◆ **Activity**:
I would like each line of the data that holds the word "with" copied out.

---- Source data

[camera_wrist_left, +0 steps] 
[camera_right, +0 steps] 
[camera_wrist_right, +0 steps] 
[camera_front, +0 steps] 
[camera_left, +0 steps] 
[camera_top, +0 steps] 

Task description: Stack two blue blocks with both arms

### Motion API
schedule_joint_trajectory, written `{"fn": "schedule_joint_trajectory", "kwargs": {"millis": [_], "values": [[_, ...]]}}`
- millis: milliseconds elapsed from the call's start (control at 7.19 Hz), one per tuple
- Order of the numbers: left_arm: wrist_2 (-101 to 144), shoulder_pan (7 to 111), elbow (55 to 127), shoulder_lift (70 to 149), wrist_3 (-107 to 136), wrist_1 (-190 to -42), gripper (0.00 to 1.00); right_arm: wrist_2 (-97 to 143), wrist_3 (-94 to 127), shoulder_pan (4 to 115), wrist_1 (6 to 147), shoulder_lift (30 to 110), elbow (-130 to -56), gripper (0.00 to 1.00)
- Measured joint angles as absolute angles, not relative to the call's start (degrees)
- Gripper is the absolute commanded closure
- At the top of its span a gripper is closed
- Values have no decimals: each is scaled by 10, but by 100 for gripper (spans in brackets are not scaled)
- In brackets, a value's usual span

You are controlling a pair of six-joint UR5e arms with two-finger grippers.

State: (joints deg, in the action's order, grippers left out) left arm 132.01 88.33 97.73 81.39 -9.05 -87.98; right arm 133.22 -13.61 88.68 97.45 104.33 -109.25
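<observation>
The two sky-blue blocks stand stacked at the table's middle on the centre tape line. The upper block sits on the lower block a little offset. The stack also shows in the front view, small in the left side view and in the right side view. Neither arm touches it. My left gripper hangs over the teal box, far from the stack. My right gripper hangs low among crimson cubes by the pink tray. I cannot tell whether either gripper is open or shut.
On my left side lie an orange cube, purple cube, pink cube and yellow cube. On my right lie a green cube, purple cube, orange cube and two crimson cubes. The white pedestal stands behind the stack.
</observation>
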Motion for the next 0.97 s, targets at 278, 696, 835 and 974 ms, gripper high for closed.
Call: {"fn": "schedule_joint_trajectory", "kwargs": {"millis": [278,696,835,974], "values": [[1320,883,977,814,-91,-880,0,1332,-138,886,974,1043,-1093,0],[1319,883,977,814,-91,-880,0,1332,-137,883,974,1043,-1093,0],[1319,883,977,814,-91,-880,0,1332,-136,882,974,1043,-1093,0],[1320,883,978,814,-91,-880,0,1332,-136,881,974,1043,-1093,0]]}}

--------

◆ **Output below**:
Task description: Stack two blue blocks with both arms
You are controlling a pair of six-joint UR5e arms with two-finger grippers.

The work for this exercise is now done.